Entre los ciudadanos estadounidenses aún recluidos, destaca el caso de Kamran Hekmati, un joyero de 70 años que fue arrestado en mayo de 2025 tras retornar a Irán. Según su familia, Hekmati fue condenado a dos años de prisión por razones vinculadas a un viaje que realizó a Israel para el bar mitzvá de su hijo. Actualmente se encuentra en la prisión de Evin, conocida por albergar a detenidos por motivos de seguridad nacional.
Asimismo, el periodista Reza Valizadeh, quien trabajó para Radio Farda, enfrenta una condena de diez años de prisión. A su abogado le han dicho que fue sentenciado por supuesta colaboración con un Estado enemigo para Irán, lo que subraya cómo el periodismo se convierte en un blanco delicado en el régimen.
Más allá de Hekmati y Valizadeh, hay otra ciudadana estadounidense detenida cuyo nombre no ha sido revelado. Organizaciones de derechos humanos han indicado que la mujer también se encuentra en la prisión de Evin. Varios ciudadanos con vínculos con Estados Unidos fueron arrestados en Irán tras los enfrentamientos militares que tuvieron lugar entre Teherán, Tel Aviv y Washington en 2025.
El Departamento de Estado de Estados Unidos no ofrece detalles sobre los casos individuales de ciudadanos detenidos en Irán, debido a consideraciones de privacidad y seguridad. Sin embargo, grupos que representan a las familias de estadounidenses retenidos han solicitado que estos asuntos sean parte de las conversaciones diplomáticas entre Washington y Teherán.
La liberación de Karari ha encendido la esperanza en las familias de otros detenidos. Jared Genser, abogado de Karari, afirmó que su salida fue posible gracias a las gestiones del gobierno estadounidense. Sin embargo, no se ha especificado si su liberación formó parte de un acuerdo más amplio entre ambos países.

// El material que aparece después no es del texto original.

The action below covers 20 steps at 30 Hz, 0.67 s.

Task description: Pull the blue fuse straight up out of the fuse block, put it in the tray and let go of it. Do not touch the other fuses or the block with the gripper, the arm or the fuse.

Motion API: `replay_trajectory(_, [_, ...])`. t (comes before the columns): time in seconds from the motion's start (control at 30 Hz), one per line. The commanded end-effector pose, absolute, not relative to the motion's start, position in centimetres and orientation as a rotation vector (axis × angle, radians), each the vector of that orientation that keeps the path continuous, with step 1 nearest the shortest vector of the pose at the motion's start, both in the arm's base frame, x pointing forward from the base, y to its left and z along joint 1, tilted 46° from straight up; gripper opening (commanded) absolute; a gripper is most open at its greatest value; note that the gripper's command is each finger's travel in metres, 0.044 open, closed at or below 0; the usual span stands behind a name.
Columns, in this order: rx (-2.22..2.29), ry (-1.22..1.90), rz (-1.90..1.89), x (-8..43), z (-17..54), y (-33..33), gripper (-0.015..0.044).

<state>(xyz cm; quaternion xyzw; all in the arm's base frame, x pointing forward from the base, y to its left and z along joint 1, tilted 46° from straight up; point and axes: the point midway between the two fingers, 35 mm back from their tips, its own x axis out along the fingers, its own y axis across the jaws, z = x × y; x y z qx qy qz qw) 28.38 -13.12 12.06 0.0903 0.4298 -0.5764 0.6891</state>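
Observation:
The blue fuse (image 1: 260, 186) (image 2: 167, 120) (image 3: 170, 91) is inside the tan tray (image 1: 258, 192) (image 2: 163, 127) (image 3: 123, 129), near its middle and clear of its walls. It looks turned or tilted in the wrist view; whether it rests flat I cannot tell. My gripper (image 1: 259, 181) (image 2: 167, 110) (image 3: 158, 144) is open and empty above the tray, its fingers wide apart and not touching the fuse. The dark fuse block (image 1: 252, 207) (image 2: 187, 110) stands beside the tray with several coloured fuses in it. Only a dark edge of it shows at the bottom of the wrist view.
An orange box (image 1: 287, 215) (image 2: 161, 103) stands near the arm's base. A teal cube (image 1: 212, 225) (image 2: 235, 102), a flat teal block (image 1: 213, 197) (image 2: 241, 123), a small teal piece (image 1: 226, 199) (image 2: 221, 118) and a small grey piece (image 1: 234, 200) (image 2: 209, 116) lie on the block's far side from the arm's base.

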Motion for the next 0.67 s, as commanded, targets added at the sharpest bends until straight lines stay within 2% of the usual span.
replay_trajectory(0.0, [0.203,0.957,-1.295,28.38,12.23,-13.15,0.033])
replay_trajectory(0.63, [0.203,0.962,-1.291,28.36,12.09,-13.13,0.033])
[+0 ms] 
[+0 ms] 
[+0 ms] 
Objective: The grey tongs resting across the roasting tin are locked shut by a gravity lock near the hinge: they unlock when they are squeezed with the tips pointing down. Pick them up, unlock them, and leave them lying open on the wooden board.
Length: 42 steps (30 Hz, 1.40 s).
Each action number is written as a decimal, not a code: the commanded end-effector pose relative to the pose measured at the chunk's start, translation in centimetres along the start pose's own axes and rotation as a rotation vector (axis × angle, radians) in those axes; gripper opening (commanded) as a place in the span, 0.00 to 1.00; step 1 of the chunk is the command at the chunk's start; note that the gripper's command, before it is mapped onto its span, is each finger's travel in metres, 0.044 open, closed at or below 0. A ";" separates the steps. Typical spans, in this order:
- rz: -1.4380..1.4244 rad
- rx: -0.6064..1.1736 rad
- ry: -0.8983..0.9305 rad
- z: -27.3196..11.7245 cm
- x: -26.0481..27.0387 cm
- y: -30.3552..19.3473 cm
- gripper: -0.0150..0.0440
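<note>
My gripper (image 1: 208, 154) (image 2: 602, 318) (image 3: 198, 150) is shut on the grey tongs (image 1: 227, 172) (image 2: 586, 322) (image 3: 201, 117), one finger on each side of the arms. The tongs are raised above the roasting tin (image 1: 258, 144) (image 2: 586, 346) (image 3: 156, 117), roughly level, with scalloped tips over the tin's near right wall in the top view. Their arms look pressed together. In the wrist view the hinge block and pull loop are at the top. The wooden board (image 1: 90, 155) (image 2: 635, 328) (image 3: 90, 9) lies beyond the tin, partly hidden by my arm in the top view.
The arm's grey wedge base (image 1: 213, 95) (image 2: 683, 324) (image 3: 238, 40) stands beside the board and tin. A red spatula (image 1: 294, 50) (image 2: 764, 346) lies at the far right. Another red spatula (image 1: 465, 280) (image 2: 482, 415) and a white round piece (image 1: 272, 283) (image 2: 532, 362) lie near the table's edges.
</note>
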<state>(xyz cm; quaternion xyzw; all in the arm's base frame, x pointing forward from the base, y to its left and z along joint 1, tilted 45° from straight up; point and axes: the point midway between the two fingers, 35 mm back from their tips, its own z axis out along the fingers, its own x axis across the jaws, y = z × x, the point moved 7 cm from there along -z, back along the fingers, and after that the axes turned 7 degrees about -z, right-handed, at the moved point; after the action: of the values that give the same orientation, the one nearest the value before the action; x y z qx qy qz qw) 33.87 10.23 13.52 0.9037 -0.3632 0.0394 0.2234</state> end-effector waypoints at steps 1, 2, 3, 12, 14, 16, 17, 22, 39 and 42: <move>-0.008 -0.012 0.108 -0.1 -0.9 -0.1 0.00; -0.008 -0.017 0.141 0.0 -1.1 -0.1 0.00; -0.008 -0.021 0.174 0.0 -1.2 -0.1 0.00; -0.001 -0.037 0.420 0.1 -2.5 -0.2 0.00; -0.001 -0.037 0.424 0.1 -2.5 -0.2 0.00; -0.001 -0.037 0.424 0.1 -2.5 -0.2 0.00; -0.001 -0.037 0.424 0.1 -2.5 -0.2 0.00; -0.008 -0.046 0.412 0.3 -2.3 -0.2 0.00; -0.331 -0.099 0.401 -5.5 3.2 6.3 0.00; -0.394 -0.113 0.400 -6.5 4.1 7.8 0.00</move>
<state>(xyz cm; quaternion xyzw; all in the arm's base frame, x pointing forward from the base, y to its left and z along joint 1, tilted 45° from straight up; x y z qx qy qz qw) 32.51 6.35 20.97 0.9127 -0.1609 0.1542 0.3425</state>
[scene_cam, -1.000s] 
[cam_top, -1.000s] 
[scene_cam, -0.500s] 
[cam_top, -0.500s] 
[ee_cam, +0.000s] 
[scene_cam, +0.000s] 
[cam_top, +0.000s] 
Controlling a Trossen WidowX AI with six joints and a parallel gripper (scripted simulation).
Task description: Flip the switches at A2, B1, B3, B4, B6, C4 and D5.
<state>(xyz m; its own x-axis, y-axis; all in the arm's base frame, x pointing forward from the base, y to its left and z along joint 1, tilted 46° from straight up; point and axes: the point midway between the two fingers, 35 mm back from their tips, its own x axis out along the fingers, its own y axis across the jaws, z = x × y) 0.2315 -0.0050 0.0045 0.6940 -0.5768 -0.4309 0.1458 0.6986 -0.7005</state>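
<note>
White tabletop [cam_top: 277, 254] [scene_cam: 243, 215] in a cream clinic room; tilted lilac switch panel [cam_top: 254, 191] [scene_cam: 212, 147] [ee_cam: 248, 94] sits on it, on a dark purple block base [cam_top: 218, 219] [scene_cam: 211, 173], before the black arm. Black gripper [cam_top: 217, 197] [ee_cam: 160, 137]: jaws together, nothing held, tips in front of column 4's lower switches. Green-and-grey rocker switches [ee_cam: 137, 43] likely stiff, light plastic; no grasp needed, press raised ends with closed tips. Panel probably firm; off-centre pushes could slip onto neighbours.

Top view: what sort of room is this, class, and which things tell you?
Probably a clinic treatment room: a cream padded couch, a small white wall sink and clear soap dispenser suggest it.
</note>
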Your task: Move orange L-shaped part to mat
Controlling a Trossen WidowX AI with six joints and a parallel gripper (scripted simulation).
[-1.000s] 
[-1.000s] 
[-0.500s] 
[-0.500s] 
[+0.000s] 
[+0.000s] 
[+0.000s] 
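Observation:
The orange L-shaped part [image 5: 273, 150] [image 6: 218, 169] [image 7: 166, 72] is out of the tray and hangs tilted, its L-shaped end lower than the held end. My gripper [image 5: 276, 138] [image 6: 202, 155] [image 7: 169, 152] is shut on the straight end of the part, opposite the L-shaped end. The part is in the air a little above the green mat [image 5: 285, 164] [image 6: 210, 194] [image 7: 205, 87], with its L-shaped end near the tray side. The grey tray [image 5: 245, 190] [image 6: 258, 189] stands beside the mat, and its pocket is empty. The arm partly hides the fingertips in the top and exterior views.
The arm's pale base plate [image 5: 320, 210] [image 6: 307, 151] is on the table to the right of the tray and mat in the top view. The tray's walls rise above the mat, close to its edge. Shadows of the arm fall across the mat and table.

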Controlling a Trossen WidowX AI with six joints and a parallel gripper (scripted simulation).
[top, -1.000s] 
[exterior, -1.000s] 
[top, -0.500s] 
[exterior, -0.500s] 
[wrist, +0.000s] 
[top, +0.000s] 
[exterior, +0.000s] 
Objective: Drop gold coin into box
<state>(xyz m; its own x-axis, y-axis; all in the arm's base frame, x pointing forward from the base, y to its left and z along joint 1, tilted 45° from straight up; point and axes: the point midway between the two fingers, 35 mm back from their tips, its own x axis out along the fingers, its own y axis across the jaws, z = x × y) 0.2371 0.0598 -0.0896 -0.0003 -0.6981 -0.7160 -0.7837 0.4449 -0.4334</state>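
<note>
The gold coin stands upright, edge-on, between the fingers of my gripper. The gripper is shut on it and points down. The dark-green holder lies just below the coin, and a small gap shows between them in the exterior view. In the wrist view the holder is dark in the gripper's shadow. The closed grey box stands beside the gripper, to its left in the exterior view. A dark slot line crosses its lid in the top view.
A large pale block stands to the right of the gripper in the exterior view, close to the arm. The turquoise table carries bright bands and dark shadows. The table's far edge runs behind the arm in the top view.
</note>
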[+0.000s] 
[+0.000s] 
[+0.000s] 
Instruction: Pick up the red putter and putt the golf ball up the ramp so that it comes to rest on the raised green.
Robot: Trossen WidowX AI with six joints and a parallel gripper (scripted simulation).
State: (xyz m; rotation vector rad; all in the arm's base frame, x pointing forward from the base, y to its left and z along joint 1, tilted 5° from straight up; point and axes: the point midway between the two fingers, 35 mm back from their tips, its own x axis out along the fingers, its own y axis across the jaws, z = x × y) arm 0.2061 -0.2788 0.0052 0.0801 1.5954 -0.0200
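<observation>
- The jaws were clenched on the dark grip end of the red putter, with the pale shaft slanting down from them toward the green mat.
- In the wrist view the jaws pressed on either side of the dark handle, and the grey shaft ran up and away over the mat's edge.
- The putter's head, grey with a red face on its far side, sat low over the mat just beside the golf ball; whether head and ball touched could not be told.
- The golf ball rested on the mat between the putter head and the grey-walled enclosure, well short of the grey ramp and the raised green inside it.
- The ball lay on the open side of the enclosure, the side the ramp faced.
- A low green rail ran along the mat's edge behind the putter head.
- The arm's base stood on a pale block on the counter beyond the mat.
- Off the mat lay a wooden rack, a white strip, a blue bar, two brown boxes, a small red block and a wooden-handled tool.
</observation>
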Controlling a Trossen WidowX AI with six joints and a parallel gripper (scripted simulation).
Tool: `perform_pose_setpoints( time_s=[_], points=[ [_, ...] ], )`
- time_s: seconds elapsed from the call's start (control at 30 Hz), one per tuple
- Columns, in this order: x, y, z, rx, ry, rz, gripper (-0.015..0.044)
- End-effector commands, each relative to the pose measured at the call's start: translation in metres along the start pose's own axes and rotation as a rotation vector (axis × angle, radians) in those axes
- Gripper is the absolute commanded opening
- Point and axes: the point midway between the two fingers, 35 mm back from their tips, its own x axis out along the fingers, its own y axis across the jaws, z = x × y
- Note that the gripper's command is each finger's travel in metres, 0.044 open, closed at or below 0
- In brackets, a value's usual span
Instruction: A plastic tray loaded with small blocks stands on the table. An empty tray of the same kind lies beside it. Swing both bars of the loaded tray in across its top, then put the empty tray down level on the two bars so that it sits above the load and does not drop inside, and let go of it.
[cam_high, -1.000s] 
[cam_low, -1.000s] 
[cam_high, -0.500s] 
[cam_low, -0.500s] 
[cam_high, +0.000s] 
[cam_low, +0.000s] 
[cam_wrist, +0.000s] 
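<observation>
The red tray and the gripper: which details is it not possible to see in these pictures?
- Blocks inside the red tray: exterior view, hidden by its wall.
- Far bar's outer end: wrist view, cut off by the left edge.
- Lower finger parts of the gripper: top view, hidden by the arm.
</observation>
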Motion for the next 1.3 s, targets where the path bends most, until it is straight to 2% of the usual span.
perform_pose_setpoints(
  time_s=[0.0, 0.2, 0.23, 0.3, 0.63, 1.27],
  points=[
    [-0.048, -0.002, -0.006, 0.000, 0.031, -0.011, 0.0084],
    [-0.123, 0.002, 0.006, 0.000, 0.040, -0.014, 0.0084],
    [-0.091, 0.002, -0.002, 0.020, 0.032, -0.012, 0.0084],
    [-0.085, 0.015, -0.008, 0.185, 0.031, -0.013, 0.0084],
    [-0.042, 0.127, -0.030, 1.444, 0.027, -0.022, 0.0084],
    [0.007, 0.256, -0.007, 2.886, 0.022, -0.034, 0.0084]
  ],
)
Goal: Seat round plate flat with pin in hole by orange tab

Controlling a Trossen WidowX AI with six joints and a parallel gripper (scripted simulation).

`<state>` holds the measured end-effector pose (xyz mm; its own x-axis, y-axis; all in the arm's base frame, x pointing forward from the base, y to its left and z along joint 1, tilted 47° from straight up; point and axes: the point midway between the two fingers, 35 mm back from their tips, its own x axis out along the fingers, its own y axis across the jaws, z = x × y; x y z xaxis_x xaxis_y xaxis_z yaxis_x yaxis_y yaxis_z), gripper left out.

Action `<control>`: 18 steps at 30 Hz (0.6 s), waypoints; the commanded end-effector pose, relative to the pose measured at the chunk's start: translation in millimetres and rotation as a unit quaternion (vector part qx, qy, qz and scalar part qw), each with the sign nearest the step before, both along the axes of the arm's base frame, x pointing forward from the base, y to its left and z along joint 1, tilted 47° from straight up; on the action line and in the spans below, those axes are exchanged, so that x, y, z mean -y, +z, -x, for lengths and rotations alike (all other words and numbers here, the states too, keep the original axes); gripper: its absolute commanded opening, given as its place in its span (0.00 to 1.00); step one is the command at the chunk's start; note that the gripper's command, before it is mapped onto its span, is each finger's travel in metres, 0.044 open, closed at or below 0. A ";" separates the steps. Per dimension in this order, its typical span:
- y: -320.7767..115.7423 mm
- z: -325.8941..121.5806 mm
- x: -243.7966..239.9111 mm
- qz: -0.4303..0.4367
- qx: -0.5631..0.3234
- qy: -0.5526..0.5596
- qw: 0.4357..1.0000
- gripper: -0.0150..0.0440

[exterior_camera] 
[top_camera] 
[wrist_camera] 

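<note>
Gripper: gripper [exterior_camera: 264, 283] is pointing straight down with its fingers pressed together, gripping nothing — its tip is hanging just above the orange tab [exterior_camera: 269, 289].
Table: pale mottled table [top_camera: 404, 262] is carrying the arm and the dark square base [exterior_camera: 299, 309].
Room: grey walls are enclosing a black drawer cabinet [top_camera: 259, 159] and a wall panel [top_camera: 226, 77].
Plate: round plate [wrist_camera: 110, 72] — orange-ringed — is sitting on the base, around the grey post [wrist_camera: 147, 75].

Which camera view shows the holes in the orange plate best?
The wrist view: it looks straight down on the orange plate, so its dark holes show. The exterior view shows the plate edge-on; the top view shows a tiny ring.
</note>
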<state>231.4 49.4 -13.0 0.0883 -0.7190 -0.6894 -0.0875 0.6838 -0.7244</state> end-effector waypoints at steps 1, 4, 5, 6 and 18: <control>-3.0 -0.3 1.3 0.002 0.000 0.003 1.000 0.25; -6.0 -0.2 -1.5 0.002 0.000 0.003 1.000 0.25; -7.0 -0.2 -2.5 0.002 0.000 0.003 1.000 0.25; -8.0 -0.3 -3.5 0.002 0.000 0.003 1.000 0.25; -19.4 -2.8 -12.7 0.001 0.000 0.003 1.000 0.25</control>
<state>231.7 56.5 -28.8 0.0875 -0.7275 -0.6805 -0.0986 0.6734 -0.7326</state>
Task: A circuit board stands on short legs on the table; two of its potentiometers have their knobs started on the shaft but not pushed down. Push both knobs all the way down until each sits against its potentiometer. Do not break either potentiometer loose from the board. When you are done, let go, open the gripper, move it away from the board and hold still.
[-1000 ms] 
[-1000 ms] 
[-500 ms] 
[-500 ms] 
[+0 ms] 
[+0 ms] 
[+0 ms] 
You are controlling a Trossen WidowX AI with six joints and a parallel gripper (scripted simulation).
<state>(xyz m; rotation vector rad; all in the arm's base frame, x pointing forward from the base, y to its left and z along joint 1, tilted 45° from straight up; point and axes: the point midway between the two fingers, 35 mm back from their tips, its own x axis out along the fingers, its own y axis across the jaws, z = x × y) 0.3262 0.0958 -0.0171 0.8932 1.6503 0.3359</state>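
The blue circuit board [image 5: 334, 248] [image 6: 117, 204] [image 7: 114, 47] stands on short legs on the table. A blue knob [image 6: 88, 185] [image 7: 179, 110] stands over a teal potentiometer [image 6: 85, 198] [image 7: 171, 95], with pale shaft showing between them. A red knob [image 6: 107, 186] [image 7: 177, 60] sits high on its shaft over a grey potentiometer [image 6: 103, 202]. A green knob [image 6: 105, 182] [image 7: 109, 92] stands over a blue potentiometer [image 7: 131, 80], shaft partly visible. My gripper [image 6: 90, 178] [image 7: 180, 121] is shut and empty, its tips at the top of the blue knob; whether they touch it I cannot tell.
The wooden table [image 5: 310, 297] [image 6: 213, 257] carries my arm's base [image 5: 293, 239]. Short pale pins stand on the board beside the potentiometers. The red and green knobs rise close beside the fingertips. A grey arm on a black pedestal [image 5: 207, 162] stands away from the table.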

Las familias continúan clamando por avances en los casos de sus seres queridos, destacando que la salida de Karari podría ser un paso positivo hacia la liberación de otros estadounidenses aún bajo custodia. Este desarrollo resalta la complejidad de las relaciones entre Irán y Estados Unidos, cuyas tensiones diplomáticas y humanitarias parecen estar interconectadas en un panorama internacional en constante cambio.